Seseorang melompat dari balik pohon.

Sebuah pisau dingin menempel di lehernya.

“—Berhenti! Semua roh heroik, hentikan serangan!”

Suara itu... milik Luna.

Ia berdiri di belakang Pollux, gemetar, air mata di mata, tapi tetap teguh. Pollux melirik ke belakang. Seorang... gadis. Yang tadi tak terlihat. Menyelinap tanpa ketahuan oleh ratusan Argonaut?

Luar biasa.

“Berani sekali... Kau tunggu saat aku sendirian, ya?”

“Tentu. Kami sudah mengamati. Dan jika aku gagal, aku tahu aku akan mati. Tapi aku tidak bisa biarkan Terra-sama mati begitu saja.”

Pollux menatapnya. Lalu, tersenyum tipis.
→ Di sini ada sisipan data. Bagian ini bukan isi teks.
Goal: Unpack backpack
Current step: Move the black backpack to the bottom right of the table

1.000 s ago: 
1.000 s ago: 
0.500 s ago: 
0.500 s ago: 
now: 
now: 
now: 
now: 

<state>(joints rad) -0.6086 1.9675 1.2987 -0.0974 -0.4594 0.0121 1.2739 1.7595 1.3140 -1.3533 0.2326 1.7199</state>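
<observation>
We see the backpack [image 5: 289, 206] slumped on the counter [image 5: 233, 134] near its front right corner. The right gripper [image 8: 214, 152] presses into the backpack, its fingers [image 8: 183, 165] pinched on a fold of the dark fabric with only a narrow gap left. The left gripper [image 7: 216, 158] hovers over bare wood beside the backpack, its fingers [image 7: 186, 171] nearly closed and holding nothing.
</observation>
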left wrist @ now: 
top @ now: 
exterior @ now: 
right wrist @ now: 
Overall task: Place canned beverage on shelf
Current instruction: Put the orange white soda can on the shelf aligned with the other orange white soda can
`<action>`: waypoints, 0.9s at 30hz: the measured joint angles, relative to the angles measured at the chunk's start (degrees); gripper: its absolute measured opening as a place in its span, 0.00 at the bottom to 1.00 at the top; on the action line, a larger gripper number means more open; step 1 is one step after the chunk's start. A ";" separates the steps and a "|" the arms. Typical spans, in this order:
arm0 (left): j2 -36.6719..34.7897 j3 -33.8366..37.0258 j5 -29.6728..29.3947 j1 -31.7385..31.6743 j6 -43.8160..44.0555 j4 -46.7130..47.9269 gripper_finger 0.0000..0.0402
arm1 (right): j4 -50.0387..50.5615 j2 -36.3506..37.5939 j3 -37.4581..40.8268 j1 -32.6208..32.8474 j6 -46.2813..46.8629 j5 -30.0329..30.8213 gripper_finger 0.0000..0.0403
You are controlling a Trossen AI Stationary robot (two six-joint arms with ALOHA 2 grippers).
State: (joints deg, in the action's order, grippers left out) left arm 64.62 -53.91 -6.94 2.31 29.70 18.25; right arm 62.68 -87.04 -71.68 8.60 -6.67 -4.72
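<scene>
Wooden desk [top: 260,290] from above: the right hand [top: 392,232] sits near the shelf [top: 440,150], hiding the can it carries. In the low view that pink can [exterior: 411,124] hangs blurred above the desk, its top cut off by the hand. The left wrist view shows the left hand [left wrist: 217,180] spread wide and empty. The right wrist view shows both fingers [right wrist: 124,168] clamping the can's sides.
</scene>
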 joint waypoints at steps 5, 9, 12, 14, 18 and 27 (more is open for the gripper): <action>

Sungguh menyedihkan. Jika anak-anak seperti mereka tidak dilahirkan sebagai iblis... mereka mungkin akan hidup bahagia.

“…Baiklah.”

Pollux mengangkat tangannya.

“Aku menyerah. Kau benar. Kekuatan tempurku tidak cukup untuk melawan langsung. Aku akan hentikan Argonautai. Silakan rawat dia.”

Pertarungan pun usai.

Bukan karena kekuatan. Tapi karena ketulusan dan keberanian.

Pollux tersenyum—dan untuk pertama kalinya dalam waktu yang lama... ia merasa lega.


📜 Catatan Penulis: Tentang Argonautai

  • Memanggil pahlawan legendaris dari sejarah

  • Biaya: 1000 SP per panggilan

  • Tak peduli level pahlawan, biaya tetap

  • Bisa mengorbankan diri demi efek penguatan tim

  • Bisa dibangkitkan kembali tanpa batas

  • SP Pollux nyaris tak terbatas karena tubuh aslinya

  • Kelemahan: Jika Pollux kalah, semuanya lenyap

  • Ironisnya: Pollux sendiri lemah, bahkan lebih lemah dari Jean


📜 Rangkuman Usia Anggota Dua Belas Bintang
Castor → Pollux → Pisces → Aquarius → Leon → Aigokeros → Taurus → Karkinos → Ruphas → Scorpius → Parthenos (almarhum) → Sagitarius → Aries → Libra → Virgo → Tanaka → Astraea → Suzuki

Hmm. Sepertinya ada satu yang terlupa… siapa ya?